Так кончил свои дни великий князь всея Руси Василий III. Судя по рассказам современников, он был суровым человеком, уступавшим по дарованиям своему отцу. Однако это вовсе не умаляет его заслуг перед Русью. Он делал все, что мог, и продолжал политику своего великого предшественника. И лучшей эпитафией ему будут слова Н.А. Карамзина.
«Великий князь Василий, – писал знаменитый историк, – занимает достойное место в нашей истории. Да, он уступал и отцу и сыну в редких природных дарованиях: первому в обширном государственном уме, а второму в силе духу, в живости разума и воображении. Но он упорно шел путем, указанным ему мудростию отца. Пусть и без страсти, он приближился к величию России.
Он не был гением, но добрым правителем. Он любил государство более собственного великого имени и в этом отношении достоин вечной похвалы, которую не многие венценосцы заслуживают. Иваны III творят, Иваны IV прославляют и нередко губят, Василии сохраняют, утверждают Державы и даются тем народам, коих долговременное бытие и целость угодны Провидению».
Остается только добавить, что счастлив правитель, о котором можно сказать такие слова.
Великий князь был торжественно погребен в Архангельском соборе Московского Кремля.
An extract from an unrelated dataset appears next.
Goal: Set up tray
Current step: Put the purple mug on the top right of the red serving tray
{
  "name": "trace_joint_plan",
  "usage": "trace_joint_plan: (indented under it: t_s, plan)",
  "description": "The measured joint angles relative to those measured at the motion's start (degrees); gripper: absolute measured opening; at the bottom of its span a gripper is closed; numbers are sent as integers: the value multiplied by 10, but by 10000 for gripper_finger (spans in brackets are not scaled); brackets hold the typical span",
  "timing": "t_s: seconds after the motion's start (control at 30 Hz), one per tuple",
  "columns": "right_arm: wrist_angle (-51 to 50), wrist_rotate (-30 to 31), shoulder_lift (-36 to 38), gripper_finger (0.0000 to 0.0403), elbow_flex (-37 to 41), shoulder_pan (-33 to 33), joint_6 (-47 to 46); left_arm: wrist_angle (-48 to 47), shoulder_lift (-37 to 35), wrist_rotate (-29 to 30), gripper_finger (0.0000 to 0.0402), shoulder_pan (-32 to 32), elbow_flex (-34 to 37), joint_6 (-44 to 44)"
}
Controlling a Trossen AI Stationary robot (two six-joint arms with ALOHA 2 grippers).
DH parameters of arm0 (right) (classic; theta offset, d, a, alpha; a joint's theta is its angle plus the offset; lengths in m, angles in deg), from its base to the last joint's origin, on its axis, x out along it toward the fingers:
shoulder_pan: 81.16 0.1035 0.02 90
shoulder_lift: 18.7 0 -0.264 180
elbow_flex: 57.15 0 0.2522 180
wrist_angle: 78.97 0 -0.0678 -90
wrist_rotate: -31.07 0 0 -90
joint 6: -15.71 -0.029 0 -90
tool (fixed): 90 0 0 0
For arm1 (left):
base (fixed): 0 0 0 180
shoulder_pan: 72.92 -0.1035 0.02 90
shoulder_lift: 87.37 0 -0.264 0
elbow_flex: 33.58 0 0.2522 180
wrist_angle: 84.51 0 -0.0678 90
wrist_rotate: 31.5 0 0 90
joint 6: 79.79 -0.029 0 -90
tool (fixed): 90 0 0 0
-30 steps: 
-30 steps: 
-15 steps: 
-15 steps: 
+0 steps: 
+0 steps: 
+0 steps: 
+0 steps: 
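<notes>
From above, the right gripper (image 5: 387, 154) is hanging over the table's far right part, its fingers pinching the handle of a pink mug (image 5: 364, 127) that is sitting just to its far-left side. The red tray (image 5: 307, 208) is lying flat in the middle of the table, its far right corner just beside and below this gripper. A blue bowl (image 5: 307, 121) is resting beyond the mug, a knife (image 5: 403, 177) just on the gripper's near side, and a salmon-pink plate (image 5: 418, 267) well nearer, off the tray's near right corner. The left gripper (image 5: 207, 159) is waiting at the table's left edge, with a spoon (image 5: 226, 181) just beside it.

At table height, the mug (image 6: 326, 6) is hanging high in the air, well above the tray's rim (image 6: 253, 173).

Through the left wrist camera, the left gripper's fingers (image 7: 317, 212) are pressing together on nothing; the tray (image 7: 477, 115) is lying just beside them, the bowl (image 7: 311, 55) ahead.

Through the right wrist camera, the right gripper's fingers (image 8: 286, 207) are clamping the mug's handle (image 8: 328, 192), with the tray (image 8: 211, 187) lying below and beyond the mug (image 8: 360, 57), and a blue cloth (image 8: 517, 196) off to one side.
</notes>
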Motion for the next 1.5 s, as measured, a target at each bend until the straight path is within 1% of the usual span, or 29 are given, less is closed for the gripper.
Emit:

В середине 50-х годов XVII века келарь Троице-Сергиева монастыря Симон отметил преставление Василия Ивановича в своем Месяцеслове: «В лето 7046 преставился благоверный великий князь Василей Иванович, во иноцех Варлам, и во время преставления его исполнися храм благоухания многа».
После смерти Василия III бразды правления перешли в руки назначенных им опекунов.
Над гробом Василия еще читали псалмы и служили беспрерывную панихиду, а уже 6 декабря в соседнем Успенском соборе митрополит Даниил венчал на великое княжение его сына, трехлетнего Ивана.
– Бог благословляет тебя, князь великий Иван Васильевич, государь всея Руси! – торжественно провозгласил митрополит, – будь здрав на великом княжении, на столе отца своего!
Новому государю пропели многолетие, к нему пошли князья и бояре с дарами, после чего отправили по всем городам детей боярских приводить к присяге новому великому князю жителей городских и сельских.
Странно было слышать, как из открытых дверей стоящих рядом храмов несутся на Соборную площадь и плач об упокоении души усопшего отца, и радостные голоса певчих, возглашающих многолетие сыну.
Москвичи испуганно шептались: виданное ли дело – отца еще не схоронили, а сына уже венчают на царство? По всем приметам такое венчание ничего хорошего не обещало, и в столице стали поговаривать о том, что много христианских жизней загубит великий князь Иван Васильевич, если надевают на него шапку Мономаха под погребальный звон и заупокойные молитвы. И страшная эта примета, как показало будущее, оправдалась с лихвой.